I wish to create a script that can interact with any webpage with as little delay as possible, excepting network delay. This is to be used for arbitrage trading so any tips in this direction are welcome.
My current approach has been to use Selenium with Python as I am a beginner in web scraping. However, I have investigated some approaches and from my findings it seems that Selenium has a considerable delay (See benchmark results below) I mention other things besides it in this question but the focus is on Selenium.
In general, I need to send a BUY or SELL request to whatever broker I am currently working with. Using the web browser client, I have found a few approaches to do this:
1. Actually clicking the button
a. Use Selenium to Click the button with the corresponding request
b. Use Puppeteer to Click
c. Use Pynput or other direct mouse input manipulation
2. Reverse-engineering the request and sending it directly without clicking any buttons
Now, the delay in sending this request needs to be minimized as much as possible.
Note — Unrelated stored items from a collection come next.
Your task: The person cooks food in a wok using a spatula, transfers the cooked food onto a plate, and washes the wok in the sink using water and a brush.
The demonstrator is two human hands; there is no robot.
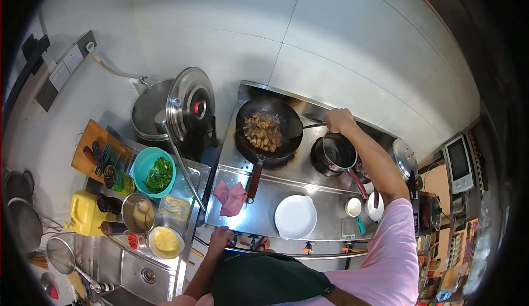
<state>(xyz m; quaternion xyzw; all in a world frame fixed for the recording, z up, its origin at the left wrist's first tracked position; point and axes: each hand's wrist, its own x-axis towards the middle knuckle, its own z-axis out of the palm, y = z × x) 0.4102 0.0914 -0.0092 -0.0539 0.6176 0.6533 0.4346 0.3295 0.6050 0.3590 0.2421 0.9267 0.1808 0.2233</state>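
Observation:
My right hand (pixel 340 121) is closed around the handle of a wok spatula (pixel 312 125), whose blade reaches into the right side of the wok. Browned chopped food (pixel 263 132) lies in the black wok (pixel 286 114) on the left burner. Down at the stove's front edge, my left hand (pixel 221 237) has its fingers curled beside a black control knob (pixel 234 241); whether they grip it is hidden. A pink cloth (pixel 230 198) lies left of the wok's handle (pixel 255 180). Under my right forearm stands a dark saucepan (pixel 337 153).
A white dish (pixel 295 217) sits on the stove's front ledge. At left are a teal bowl of greens (pixel 158 175), a yellow jug (pixel 88 213), a bowl of yellow food (pixel 166 242) and a sink (pixel 144 270). A large pot (pixel 146 113) with a tilted lid (pixel 190 99) stands behind.

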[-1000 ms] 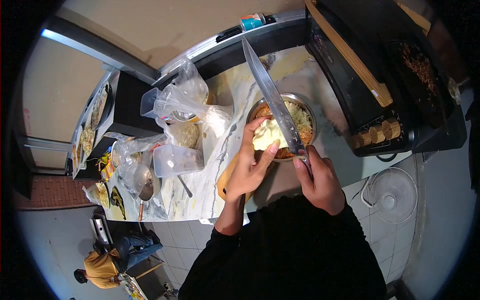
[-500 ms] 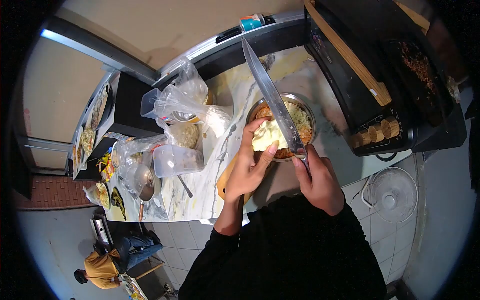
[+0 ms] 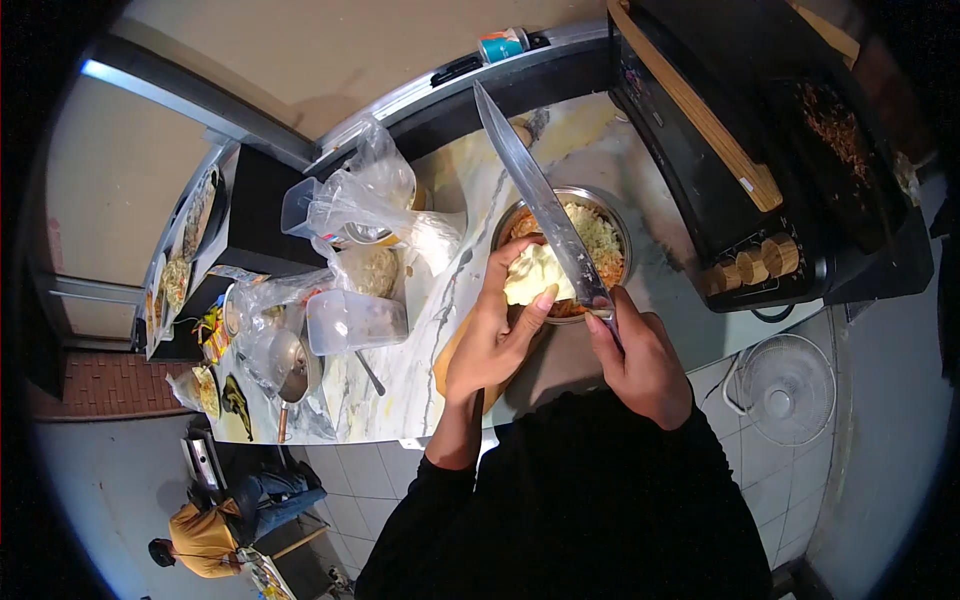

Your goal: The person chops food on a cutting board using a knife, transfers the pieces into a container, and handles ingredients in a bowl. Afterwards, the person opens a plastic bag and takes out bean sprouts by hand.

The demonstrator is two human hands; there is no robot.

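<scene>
My left hand (image 3: 490, 340) is closed around a pale yellow chunk of cabbage (image 3: 535, 275), its thumb resting on the near edge. In my right hand (image 3: 645, 365) is the handle of a large knife (image 3: 540, 190). The long blade slants up and to the left, its lower part against or very close to the cabbage's right side. Beneath both hands is a round metal bowl (image 3: 628, 235) with finely chopped pale bits (image 3: 597, 235) and an orange-brown mix. My left hand partly hides a wooden cutting board (image 3: 448, 365).
Left on the marble counter (image 3: 425, 320) are a clear plastic tub (image 3: 357, 322), plastic bags (image 3: 375, 200), a spoon handle (image 3: 371, 373) and a saucepan (image 3: 292, 365). A black appliance with wooden knobs (image 3: 755, 262) stands right. A fan (image 3: 785, 390) and another person (image 3: 205, 540) are beyond the counter.
The knife's tip has swung slightly left, and the blade has shifted a little over the cabbage. Both hands keep their holds in nearly the same place.
</scene>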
Network delay is out of our control for the purpose of this optimization.
I have benchmarked the approaches for 1. by opening a page in the standard way you would, either with puppeteer and selenium then waiting for a few seconds. While the script waits, I injected into the browser the following code:
$x('//*[#id="id_demo_webfront"]/iframe')[0].contentDocument.body.addEventListener('click', (data => console.log(new Date().getTime())), true);
The purpose of this code is to log in console the current time when the click is registered by the browser.
Then, I log in my python(Selenium, pynput)/javascript(Puppeteer) script the current time right before issuing the click. I am running on Ubunutu 18.04 as opposed to Windows so my system clock should have good resolution. Additional reading about this here and here.
Actual results, all were run on the same webpage multiple times, for roughly 10 clicks each run:
1. a. ~80ms
1. b. ~10-30ms
1. c. ~5-10ms
For 2., I haven't reliably tested the delay. The idea behind this approach is to inject a function that when fired will send a request that exactly resembles a request that would be sent when the button is clicked. I have not tested the delay between issuing the command to run such an injected function and it actually being run, however I expect this approach to be even faster, basically creating my own client to interact with whatever API the broker has on the backend.
From the results, it is pretty clear that issuing mouse commands seems to be the quickest, but it also is the hardest for me to implement reliably. Also, I seem to find puppeteer running faster across the board, but I prefer selenium in python for ease of development and was wondering if there are any tips and ideas to speed up those delays I am experiencing.
Summary:
Why does Selenium with Python have such a delay to issue commands and can it be improved?
Why does Puppeteer seem to have a lower delay when interacting with the same browser?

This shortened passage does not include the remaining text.